Basically, if the function is an argument to bar, then it's the responsibility of the caller to know how to implement that function. bar doesn't have to care. But consequently, bar's documentation has to describe what kind of function it needs.
Often this is very appropriate. The obvious example is the map builtin function. map implements the logic of applying a function to each item in a list, and giving back a list of results. map itself neither knows nor cares about what the items are, or what the function is doing to them. map's documentation has to describe that it needs a function of one argument, and each caller of map has to know how to implement or find a suitable function. But this arrangement is great; it allows you to pass a list of your custom objects, and a function which operates specifically on those objects, and map can go away and do its generic thing.

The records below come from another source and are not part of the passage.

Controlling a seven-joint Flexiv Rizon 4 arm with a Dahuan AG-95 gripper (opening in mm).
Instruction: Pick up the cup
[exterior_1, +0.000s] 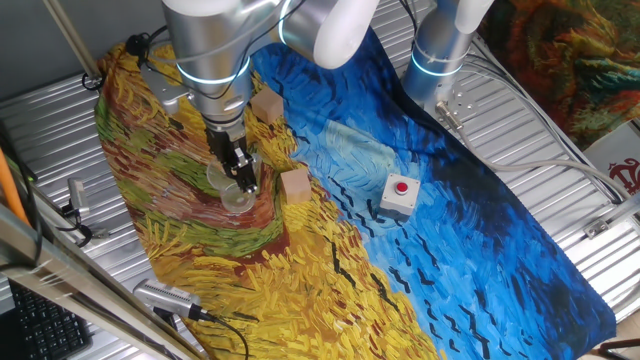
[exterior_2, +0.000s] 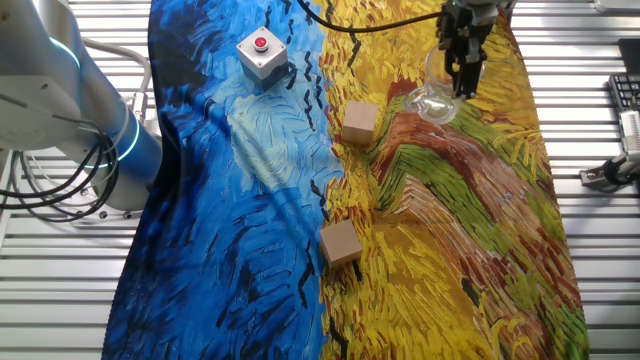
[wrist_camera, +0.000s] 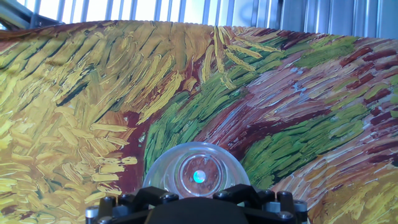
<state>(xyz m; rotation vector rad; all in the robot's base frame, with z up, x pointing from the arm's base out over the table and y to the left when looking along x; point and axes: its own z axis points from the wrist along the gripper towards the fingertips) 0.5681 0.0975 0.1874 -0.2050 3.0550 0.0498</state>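
Painted cloth (exterior_1: 480, 270) over the bench (exterior_1: 560, 130), my claw (exterior_1: 240, 178) clenched on the clear cup (exterior_1: 232, 186), cup tilted above the yellow part, wooden cube (exterior_1: 295, 185) just beside, red button box (exterior_1: 399, 194) apart.

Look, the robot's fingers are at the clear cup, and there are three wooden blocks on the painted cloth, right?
Not quite: there are two wooden blocks, not three, as the other fixed view shows. The gripper is indeed at the clear cup on the painted cloth.
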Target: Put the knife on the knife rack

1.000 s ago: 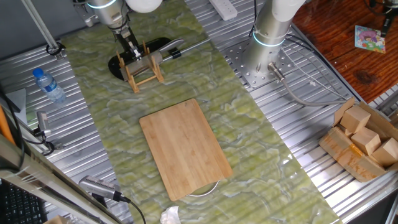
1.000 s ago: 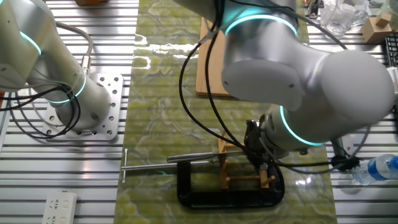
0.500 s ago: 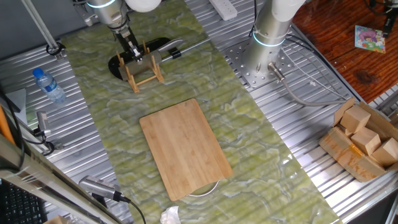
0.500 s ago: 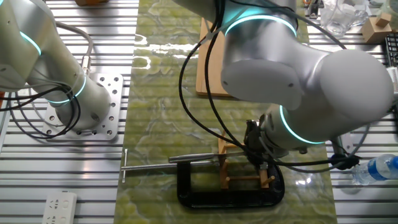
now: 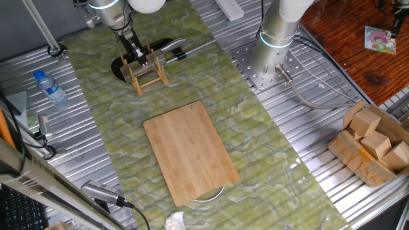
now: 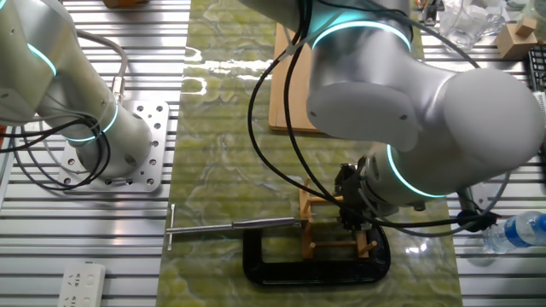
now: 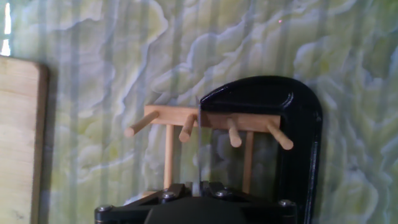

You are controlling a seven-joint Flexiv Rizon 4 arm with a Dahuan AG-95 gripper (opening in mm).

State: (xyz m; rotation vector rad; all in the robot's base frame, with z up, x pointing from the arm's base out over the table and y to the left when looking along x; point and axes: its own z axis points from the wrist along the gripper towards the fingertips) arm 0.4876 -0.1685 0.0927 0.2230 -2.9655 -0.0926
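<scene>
The knife (image 7: 199, 140) is seen edge-on in the hand view as a thin vertical line dropping between the two middle pegs of the rack (image 7: 211, 119); its blade stands on edge, crossing the rack's top bar. In the fixed views it is hidden by the gripper (image 5: 135, 51), which is set right over the rack (image 5: 148, 69). Whether the fingers are pinching the knife or spread cannot be told.

The rack is stood partly inside a black C-shaped clamp (image 6: 311, 271), whose long steel rod (image 6: 235, 225) is laid across the green mat (image 5: 255, 147) beside the rack. A bamboo board (image 5: 190, 152) is laid well apart from it. A water bottle (image 5: 50, 87) is lying off the mat, to the side.
</scene>
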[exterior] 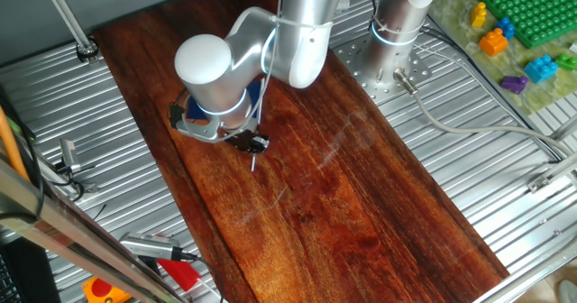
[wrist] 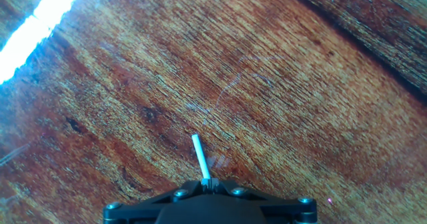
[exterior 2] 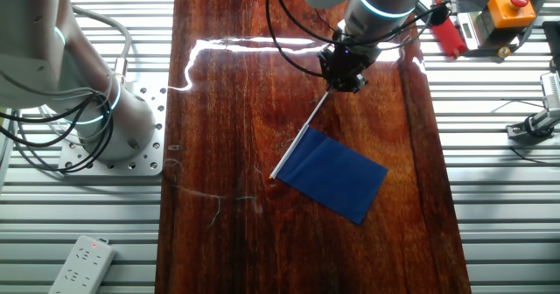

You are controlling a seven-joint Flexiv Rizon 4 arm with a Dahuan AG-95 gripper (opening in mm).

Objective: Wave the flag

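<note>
gripping the flag (exterior 2: 332, 177) by the stick's far end, claw (exterior 2: 344, 77) clenched on it near the tip so a short stub pokes past, cloth trailing out over the table (exterior 2: 227, 110), likely leaving the whole length free to swing.

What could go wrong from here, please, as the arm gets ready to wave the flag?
The gripper holds the flag near one end of its thin white stick, with only a short stub past the jaws in the hand view, so the stick might slip or swivel during a swing. The blue cloth looks close to the wooden board; a low sweep could drag it and twist the stick in the jaws.
</note>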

But often this arrangement is inappropriate. A function gives a name to a high level operation and hides the internal implementation details, so you can think of the operation as a unit. Allowing part of its operation to be passed in from outside as a function parameter exposes that it works in a way that uses that function's interface.

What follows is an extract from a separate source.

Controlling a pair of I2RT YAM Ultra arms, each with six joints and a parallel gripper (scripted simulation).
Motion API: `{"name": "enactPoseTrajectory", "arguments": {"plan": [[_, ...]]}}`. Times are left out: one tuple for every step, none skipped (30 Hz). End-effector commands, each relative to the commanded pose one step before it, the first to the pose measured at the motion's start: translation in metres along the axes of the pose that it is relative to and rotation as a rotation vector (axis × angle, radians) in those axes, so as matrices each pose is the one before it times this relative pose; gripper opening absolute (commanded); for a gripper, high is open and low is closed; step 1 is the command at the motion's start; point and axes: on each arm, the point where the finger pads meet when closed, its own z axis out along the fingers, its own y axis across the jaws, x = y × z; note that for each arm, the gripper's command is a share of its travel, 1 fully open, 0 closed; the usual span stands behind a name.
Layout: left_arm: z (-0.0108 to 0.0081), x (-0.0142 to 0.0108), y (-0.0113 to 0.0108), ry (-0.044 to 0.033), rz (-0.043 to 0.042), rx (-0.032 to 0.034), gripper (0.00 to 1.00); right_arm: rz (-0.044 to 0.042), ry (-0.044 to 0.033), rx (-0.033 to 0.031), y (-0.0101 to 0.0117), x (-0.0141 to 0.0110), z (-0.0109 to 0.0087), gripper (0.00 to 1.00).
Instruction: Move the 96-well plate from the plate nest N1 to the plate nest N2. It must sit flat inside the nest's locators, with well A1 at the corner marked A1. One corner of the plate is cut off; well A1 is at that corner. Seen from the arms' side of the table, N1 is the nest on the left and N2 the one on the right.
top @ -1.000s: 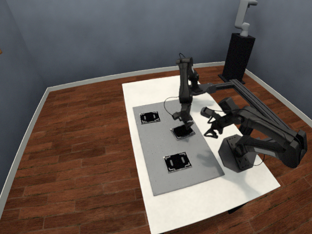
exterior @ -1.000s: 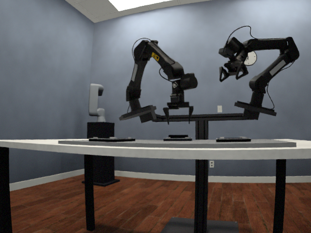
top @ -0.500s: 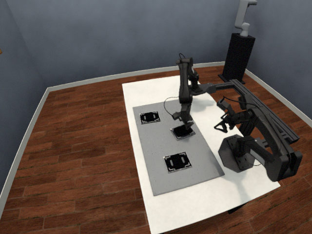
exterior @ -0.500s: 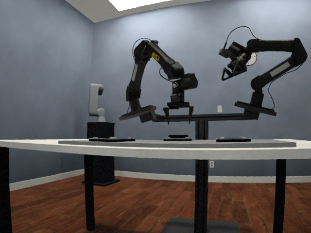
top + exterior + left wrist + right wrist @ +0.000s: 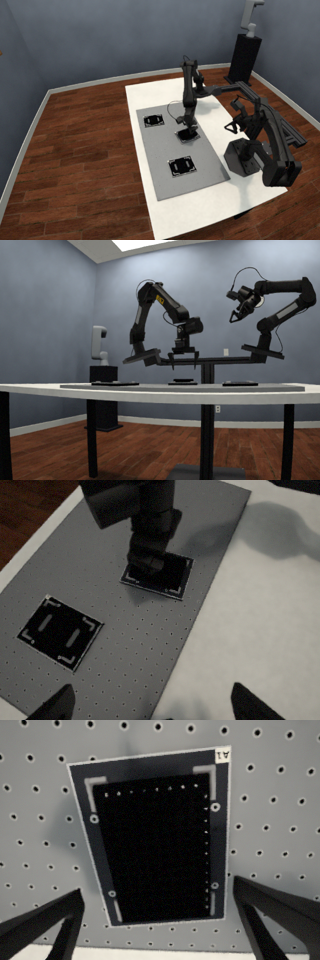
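The black 96-well plate sits flat in the middle nest on the grey baseplate. It fills the right wrist view, between the nest's white corner locators, with the A1 label at the nest's top right corner. My right gripper hangs open straight above the plate, clear of it, fingers on either side. My left gripper is open and empty, raised high off to the side. The left wrist view shows the right arm partly hiding the plate.
Two empty black nests lie on the baseplate, one at the far end and one at the near end; one also shows in the left wrist view. The arms' bases and rail stand along the table's right side.
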Motion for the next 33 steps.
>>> {"name": "enactPoseTrajectory", "arguments": {"plan": [[-0.00783,-0.00932,0.0045,-0.03332,-0.02451,-0.00766,1.0,-0.0022,-0.00896,-0.00054,0.00104,-0.00389,0.00851,1.0],[0.0,0.0,0.0,0.0,0.0,0.0,1.0,-0.00006,-0.00021,0.0005,-0.00014,0.00003,0.00154,1.0],[0.0,0.0,0.0,0.0,0.0,0.0,1.0,-0.00071,0.00131,0.00219,-0.00077,0.00077,0.00197,1.0],[0.0,0.0,0.0,0.0,0.0,0.0,1.0,-0.00068,0.00124,0.0021,-0.00073,0.00073,0.00195,1.0],[0.0,0.0,0.0,0.0,0.0,0.0,1.0,-0.00064,0.00116,0.00201,-0.0007,0.00069,0.00192,1.0],[0.0,0.0,0.0,0.0,0.0,0.0,1.0,-0.00061,0.00108,0.00192,-0.00067,0.00065,0.00189,1.0],[0.0,0.0,0.0,0.0,0.0,0.0,1.0,-0.00039,0.00056,0.00133,-0.00044,0.0004,0.00174,1.0],[0.0,0.0,0.0,0.0,0.0,0.0,1.0,0.0,-0.00018,0.00019,-0.00004,-0.00001,0.00149,1.0],[0.0,0.0,0.0,0.0,0.0,0.0,1.0,0.0,0.0,0.00002,-0.00001,0.00002,0.00149,1.0],[0.0,0.0,0.0,0.0,0.0,0.0,1.0,0.0,0.0,0.0,0.0,0.0,0.0,1.0],[0.0,0.0,0.0,0.0,0.0,0.0,1.0,0.0,0.0,0.0,0.0,0.0,0.0,1.0],[0.0,-0.00055,-0.0004,-0.00205,-0.00029,0.00149,1.0,0.0,0.0,0.00002,-0.00001,0.00002,0.00149,1.0],[0.0,-0.00004,-0.00003,-0.00014,0.00009,0.0001,1.0,0.0,0.0,0.00002,-0.00001,0.00002,0.00149,1.0],[0.0,0.0,0.0,0.0,0.0,0.0,1.0,0.0,0.0,0.00002,-0.00001,0.00002,0.00149,1.0],[0.0,0.0,0.0,0.0,0.0,0.0,1.0,0.0,0.0,0.00002,-0.00001,0.00002,0.00149,1.0],[0.0,0.0,0.0,0.0,0.0,0.0,1.0,0.0,0.0,0.00002,-0.00001,0.00002,0.00149,1.0],[0.0,0.0,0.0,0.0,0.0,0.0,1.0,0.0,0.0,0.00002,-0.00001,0.00002,0.00149,1.0],[0.0,0.0,0.0,0.0,0.0,0.0,1.0,0.0,0.0,0.00002,-0.00001,0.00002,0.00149,1.0],[0.00332,0.00335,-0.00143,0.01336,0.00726,-0.00154,1.0,0.0,0.0,0.00002,-0.00001,0.00002,0.00149,1.0],[0.0,0.0,0.0,0.0,0.0,0.0,1.0,0.0,0.0,0.00002,-0.00001,0.00002,0.00149,1.0],[0.0,0.0,0.0,0.0,0.0,0.0,1.0,0.0,0.0,0.00002,-0.00001,0.00002,0.00149,1.0],[0.0,0.0,0.0,0.0,0.0,0.0,1.0,0.0,0.0,0.00002,-0.00001,0.00002,0.00149,1.0],[0.0,0.0,0.0,0.0,0.0,0.0,1.0,0.0,0.0,0.00002,-0.00001,0.00002,0.00149,1.0],[0.0,0.0,0.0,0.0,0.0,0.0,1.0,0.0,0.0,0.00002,-0.00001,0.00002,0.00149,1.0],[0.0,0.0,0.0,0.0,0.0,0.0,1.0,0.0,0.0,0.00002,-0.00001,0.00002,0.00149,1.0],[0.0,0.0,0.0,0.0,0.0,0.0,1.0,0.0,0.0,0.00002,-0.00001,0.00002,0.00149,1.0],[0.0,0.0,0.0,0.0,0.0,0.0,1.0,0.0,0.0,0.0,0.0,0.0,0.0,1.0],[0.0,0.0,0.0,0.0,0.0,0.0,1.0,0.0,0.0,0.0,0.0,0.0,0.0,1.0],[0.0,0.0,0.0,0.0,0.0,0.0,1.0,0.0,0.0,0.00002,-0.00001,0.00002,0.00149,1.0],[0.0,0.0,0.0,0.0,0.0,0.0,1.0,0.0,0.0,0.00002,-0.00001,0.00002,0.00149,1.0],[0.0,0.0,0.0,0.0,0.0,0.0,1.0,0.0,0.0,0.0,0.0,0.0,0.0,1.0],[0.0,0.0,0.0,0.0,0.0,0.0,1.0,0.00074,0.0,0.0,0.0,0.0,0.0,1.0],[0.0,0.0,0.0,0.0,0.0,0.0,1.0,0.00122,0.00004,0.00004,-0.00001,0.00001,0.0,1.0]]}}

A more concrete (though somewhat contrived) example may help. Lets say I've implemented data types representing Person and Job, and I'm writing a function name_and_title for formatting someone's full name and job title into a string, for client code to insert into email signatures or on letterhead or whatever. It's obviously going to take a Person and Job. It could potentially take a function parameter to let the caller decide how to format the person's name: something like lambda firstname, lastname: lastname + ', ' + firstname. But to do this is to expose that I'm representing people's names with a separate first name and last name. If I want to change to supporting a middle name, then either name_and_title won't be able to include the middle name, or I have to change the type of the function it accepts. When I realise that some people have 4 or more names and decide to change to storing a list of names, then I definitely have to change the type of function name_and_title accepts.
So for your bar example, we can't say which is better, because it's an abstract example with no meaning. It depends on whether the call to partialfun is an implementation detail of whatever bar is supposed to be doing, or whether the call to partialfun is something that the caller knows about (and might want to do something else). If it's "part of" bar, then it shouldn't be a parameter. If it's "part of" the caller, then it should be a parameter.

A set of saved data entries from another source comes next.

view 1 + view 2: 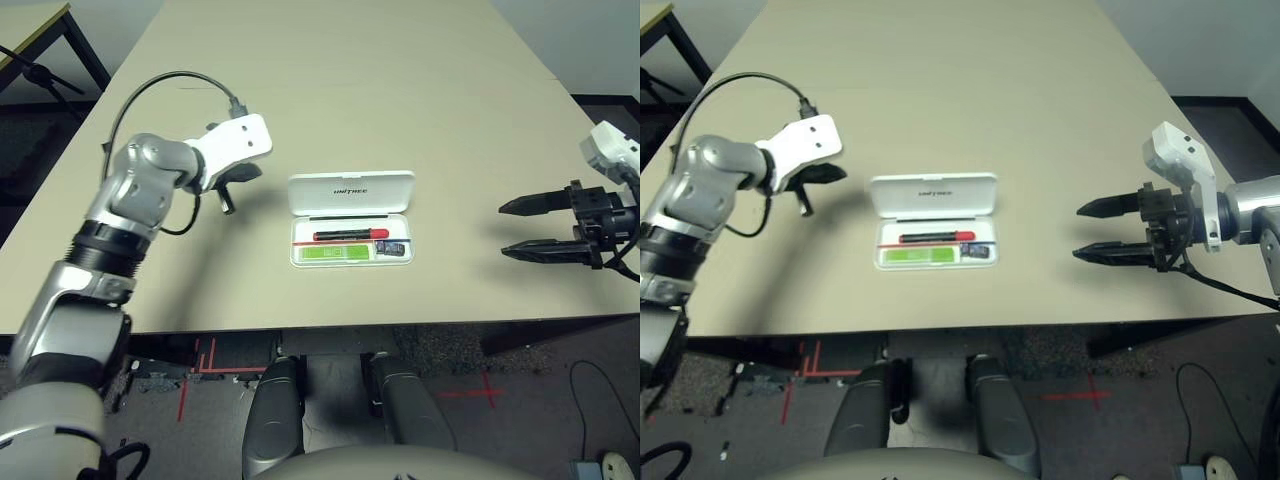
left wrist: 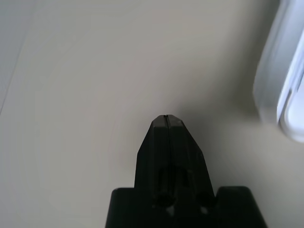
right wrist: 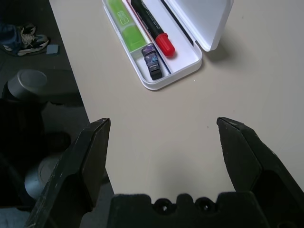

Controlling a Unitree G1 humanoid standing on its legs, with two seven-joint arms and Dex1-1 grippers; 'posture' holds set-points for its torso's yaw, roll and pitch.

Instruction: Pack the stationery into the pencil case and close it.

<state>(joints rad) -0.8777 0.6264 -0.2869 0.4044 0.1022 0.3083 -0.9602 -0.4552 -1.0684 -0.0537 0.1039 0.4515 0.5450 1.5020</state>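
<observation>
Reading "UNITREE", the open pencil case (image 1: 351,190) lid; left pincer (image 2: 165,119) pressed together, right pincer (image 3: 164,137) spread.

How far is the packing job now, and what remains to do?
Packing looks done: the red marker, green stick and small dark block lie inside the pencil case. Nothing is in hand: the left gripper is shut and empty, the right gripper open. Left: closing the raised lid.

A lab or test room: bare beige table (image 1: 400,90), red tape marks (image 1: 200,365) on dark carpeted floor (image 1: 560,360).
</observation>
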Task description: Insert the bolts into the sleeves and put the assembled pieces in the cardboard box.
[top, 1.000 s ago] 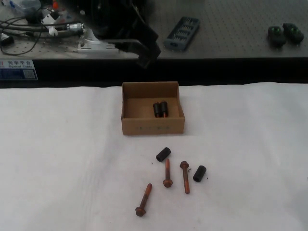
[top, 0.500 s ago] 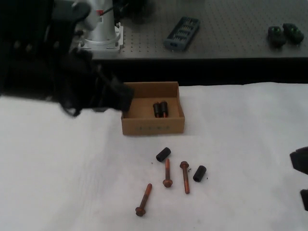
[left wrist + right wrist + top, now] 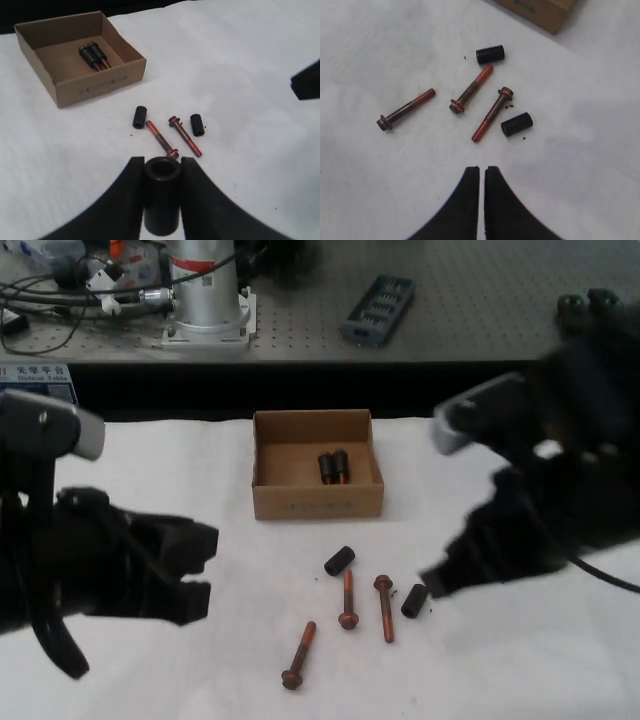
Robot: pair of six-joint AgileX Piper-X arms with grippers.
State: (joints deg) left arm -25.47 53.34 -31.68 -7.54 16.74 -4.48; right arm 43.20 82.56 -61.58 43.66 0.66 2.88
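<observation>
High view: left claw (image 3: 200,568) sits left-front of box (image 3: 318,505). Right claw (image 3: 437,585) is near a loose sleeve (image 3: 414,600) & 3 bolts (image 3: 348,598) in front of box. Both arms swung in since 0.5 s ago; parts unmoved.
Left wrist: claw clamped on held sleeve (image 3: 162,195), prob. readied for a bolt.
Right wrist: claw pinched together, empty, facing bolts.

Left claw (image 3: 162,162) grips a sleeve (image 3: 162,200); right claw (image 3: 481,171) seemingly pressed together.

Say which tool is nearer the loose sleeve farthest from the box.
Right. The right tool sits beside that sleeve; the left tool, gripping another sleeve, is far across the cloth.
</observation>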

It's worth noting that bar could have a huge number of function parameters. You call sum, map, and operator.mul, which could all be parameterised to make bar more flexible:
def bar(fn, xs,ys, g, h, i):
return fn(g(h(i,xs,ys))
And the way in which g is called on the output of h could be abstracted too:
def bar(fn, xs, ys, g, h, i, j):
return fn(j(g, h(i, xs, ys)))
And we can keep going on and on, until bar doesn't do anything at all, and everything is controlled by the functions passed in, and the caller might as well have just directly done what they want done rather than writing 100 functions to do it and passing those to bar to execute the functions.
So there really isn't a definite answer one way or the other that applies all the time. It depends on the particular code you're writing.